Work item
All of the data that appears below is to be given again precisely as written.

Information provided
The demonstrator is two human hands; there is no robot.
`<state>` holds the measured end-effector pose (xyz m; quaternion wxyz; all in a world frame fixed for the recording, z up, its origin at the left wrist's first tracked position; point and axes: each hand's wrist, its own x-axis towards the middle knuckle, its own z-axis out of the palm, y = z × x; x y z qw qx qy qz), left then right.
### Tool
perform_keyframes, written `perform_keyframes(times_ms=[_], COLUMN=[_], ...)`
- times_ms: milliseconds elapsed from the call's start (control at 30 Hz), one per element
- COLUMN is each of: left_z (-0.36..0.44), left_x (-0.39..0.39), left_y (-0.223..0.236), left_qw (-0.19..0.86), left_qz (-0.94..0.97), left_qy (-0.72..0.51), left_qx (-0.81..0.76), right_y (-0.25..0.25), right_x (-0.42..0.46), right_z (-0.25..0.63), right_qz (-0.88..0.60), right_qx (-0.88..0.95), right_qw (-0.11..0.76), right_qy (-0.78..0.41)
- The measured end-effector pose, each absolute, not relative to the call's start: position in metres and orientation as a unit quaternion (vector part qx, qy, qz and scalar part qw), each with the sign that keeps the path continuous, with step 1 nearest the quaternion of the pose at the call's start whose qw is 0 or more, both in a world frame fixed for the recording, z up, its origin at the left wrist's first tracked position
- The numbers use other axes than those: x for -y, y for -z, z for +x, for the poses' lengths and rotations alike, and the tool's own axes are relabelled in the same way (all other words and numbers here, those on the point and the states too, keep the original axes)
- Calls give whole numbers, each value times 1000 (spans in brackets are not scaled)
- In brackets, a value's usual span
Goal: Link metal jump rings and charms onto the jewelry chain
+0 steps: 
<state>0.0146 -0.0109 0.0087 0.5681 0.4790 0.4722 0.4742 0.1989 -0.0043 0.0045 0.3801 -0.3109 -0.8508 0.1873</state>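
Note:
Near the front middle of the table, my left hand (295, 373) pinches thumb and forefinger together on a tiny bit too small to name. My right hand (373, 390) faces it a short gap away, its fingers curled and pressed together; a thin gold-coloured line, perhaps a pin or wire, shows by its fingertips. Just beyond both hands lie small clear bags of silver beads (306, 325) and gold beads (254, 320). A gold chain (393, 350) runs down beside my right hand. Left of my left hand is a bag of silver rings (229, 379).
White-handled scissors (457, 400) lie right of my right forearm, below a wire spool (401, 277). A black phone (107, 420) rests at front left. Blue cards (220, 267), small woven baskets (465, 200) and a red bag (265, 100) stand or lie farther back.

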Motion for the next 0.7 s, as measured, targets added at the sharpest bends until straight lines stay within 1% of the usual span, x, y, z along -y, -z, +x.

Response for this exercise
The demonstrator is two human hands; there is no robot.
`<state>` holds the measured end-effector pose (xyz m; quaternion wxyz; all in a world frame fixed for the recording, z up, its origin at the left wrist's first tracked position; point and axes: each hand's wrist, its own x-axis towards the middle knuckle, its own z-axis out of the palm, y = z × x; x y z qw qx qy qz), left then right.
### Tool
perform_keyframes, written `perform_keyframes(times_ms=[_], COLUMN=[_], ...)`
- times_ms: milliseconds elapsed from the call's start (control at 30 Hz), one per element
- COLUMN is each of: left_z (-0.36..0.44), left_x (-0.39..0.39), left_y (-0.223..0.236), left_qw (-0.19..0.86), left_qz (-0.94..0.97), left_qy (-0.72..0.51), left_qx (-0.81..0.76), right_y (-0.25..0.25), right_x (-0.42..0.46), right_z (-0.25..0.63), right_qz (-0.88..0.60), right_qx (-0.88..0.95), right_qw (-0.11..0.76), right_qy (-0.78..0.41)
- The measured end-effector pose, each absolute, not relative to the call's start: position in metres and orientation as a unit quaternion (vector part qx, qy, qz and scalar part qw), each with the sign that keeps the path continuous, with step 1 nearest the quaternion of the pose at the call's start whose qw is 0 or more, both in a world frame fixed for the recording, z up, its origin at the left wrist's first tracked position
- The numbers use other axes than those: x for -y, y for -z, z for +x, for the poses' lengths and rotations alike, and the tool's own axes are relabelled in the same way (all other words and numbers here, those on the point and the states too, keep the original axes)
- Calls give whole numbers, each value times 1000 (spans in brackets are not scaled)
- In brackets, a value's usual span
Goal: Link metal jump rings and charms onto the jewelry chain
+0 steps: 
<state>0.0146 -0.0109 0.0087 0.5681 0.4790 0.4722 0.4742 0.1989 -0.0043 0.0045 0.3801 -0.3109 -0.8508 0.1873</state>
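Note:
Near the front middle of the table, my left hand (295, 373) pinches thumb and forefinger together on a tiny bit too small to name. My right hand (373, 390) faces it a short gap away, its fingers curled and pressed together; a thin gold-coloured line, perhaps a pin or wire, shows by its fingertips. Just beyond both hands lie small clear bags of silver beads (306, 325) and gold beads (254, 320). A gold chain (393, 350) runs down beside my right hand. Left of my left hand is a bag of silver rings (229, 379).
White-handled scissors (457, 400) lie right of my right forearm, below a wire spool (401, 277). A black phone (107, 420) rests at front left. Blue cards (220, 267), small woven baskets (465, 200) and a red bag (265, 100) stand or lie farther back.
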
Motion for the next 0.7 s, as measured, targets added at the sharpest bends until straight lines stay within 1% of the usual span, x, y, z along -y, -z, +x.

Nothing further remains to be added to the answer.